The policy of food labelling received much of the attention of the participants, highlighting the initiative promoted in Ecuador. This policy, still in force, involves labelling foods with different colours (similar to traffic lights) indicating the degree of health hazard related to the level of sugars, saturated fats and salt contained in that particular food. Red corresponds to high concentrations while yellow and green reflect medium and low concentrations, respectively.
In 2016, Chile implemented its own policy. In addition to an alert on foods high in fat, sugar, sodium and carbohydrates, this policy also includes the regulation of food advertising for children. Following the presentations by both countries, together with those of Australia, the United States and the United Kingdom, several South American delegations revealed that their countries are currently in the study process for the implementation of this type of policy.
Learn more about food labelling policy and the International Conference on Integrated Policies and Regulation for Food and Nutrition Security by clicking here.
3. Assessment of the mapping of regional medicines manufacturing capacities
On November 30th, one day after the conclusion of the workshop that shaped to the Medicines Price Bank of UNASUR, the Group on Universal Access to Medicines of UNASUR (GAUMU) met again to define the technical aspects related to the full constitution of the Medicines Price Bank of UNASUR and to assess the current status of the projects “Mapping of Regional Medicines and Health Supplies Manufacturing Capacities” and “Medicines Policies”. Both projects seek to understand the region’s capacities for developing a common policy towards the Universal Access to Medicines.
4. Strong denunciations against the pharmaceutical industry due to the access barriers to hepatitis C treatment
On December 1st, the last day of the UNASUR’s Health Week, was held the High Level Meeting on Strategies Against Hepatitis C in South America, coinciding with the World AIDS Day.

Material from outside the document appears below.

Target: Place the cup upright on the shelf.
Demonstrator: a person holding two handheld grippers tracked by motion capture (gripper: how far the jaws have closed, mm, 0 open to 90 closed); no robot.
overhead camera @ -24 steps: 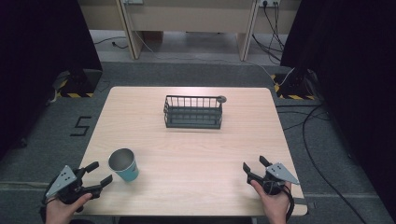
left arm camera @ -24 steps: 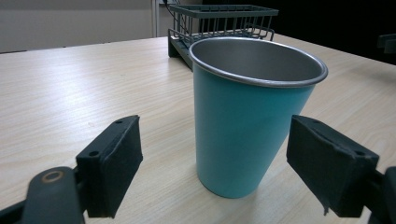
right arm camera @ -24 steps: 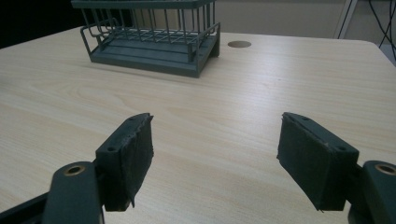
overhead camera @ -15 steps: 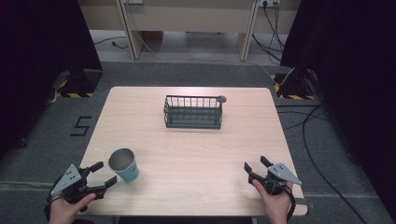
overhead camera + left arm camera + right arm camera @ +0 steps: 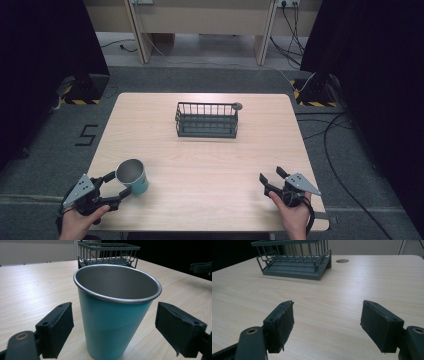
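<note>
Wooden table (image 5: 200,165), dark wire basket (image 5: 207,120) near its far edge at centre, teal metal-lined cup (image 5: 133,176) upright near the front left corner, left gripper (image 5: 114,186) jaws apart either side of it, untouching, right gripper (image 5: 270,179) jaws apart, front right corner.

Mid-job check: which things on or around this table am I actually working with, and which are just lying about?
In play, as far as I can judge:
- teal metal cup with bare steel rim, between the open jaws of the left gripper
- dark green wire basket, a likely destination
- right gripper, open over bare table

Lying about:
- round grey cable cap in the wooden table
- floor cables
</note>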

Although there are around 80 million people infected with hepatitis C worldwide (8 million in Latin America), the available treatments are so expensive that the vast majority of those affected do not have access to them. And the reason is not due to the fact that producing these drugs is extremely expensive, but to the speculation of the pharmaceutical industry.

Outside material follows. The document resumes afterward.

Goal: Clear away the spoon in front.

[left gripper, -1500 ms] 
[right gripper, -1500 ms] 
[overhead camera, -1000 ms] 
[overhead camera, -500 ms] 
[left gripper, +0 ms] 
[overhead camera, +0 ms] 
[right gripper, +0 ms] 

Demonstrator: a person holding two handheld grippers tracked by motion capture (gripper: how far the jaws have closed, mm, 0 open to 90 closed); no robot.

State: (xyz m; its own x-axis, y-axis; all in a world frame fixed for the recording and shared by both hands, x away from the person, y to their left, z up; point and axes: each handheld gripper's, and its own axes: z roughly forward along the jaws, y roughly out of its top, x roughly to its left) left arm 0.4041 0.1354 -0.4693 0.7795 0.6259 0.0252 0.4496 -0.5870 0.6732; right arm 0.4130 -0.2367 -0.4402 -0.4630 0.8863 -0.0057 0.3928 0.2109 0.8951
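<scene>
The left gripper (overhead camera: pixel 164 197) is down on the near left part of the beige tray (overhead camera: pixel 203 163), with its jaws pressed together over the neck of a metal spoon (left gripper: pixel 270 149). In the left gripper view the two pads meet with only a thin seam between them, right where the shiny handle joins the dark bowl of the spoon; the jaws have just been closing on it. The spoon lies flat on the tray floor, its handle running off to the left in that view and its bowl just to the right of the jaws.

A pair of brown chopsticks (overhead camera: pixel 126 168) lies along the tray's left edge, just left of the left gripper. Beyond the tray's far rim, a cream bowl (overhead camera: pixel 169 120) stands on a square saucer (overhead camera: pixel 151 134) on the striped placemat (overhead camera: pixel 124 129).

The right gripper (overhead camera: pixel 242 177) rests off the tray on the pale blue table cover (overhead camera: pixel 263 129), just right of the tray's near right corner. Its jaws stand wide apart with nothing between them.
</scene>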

The Secretary General of UNASUR, Ernesto Samper; the Colombian Minister of Health, Alejandro Gaviria; the Ecuadorian Minister of Health, Margarita Guevara; the ISAGS Executive Director, Carina Vance and the DNDi Director, Bernard Pecoul were among the speakers that exposed the abusive strategies and policies, as well as the excessive ambition of the pharmaceutical industry.
Read the full article with all the statements by clicking here.
5. Launch of “Health to the South”
The new trilingual ISAGS publication, Health to the South, was also launched. It is available online here. The first edition includes articles on the approval of the new structure of ISAGS; an analysis on the phenomenon of migrations in relation to Health in South America; an article by Carina Vance on the #NiUnaMenos movement; an analysis of the challenges, achievements and shortcomings of Habitat III; a note on the South American participation in the Global South-South Cooperation Expo; and an advance on the validation of the Regional Plan for Cervical Cancer Control.
It was, in short, an excellent closing of a hectic year for South American politics, focusing on health and strengthening regional integration mechanisms.
As UNASUR Secretary-General Ernesto Samper said, it was also an excellent opportunity to present results to the ordinary citizen and demonstrate that the union “is more than a rhetoric of heroes” and that the work of the bloc “has an impact on the daily life of all South Americans”.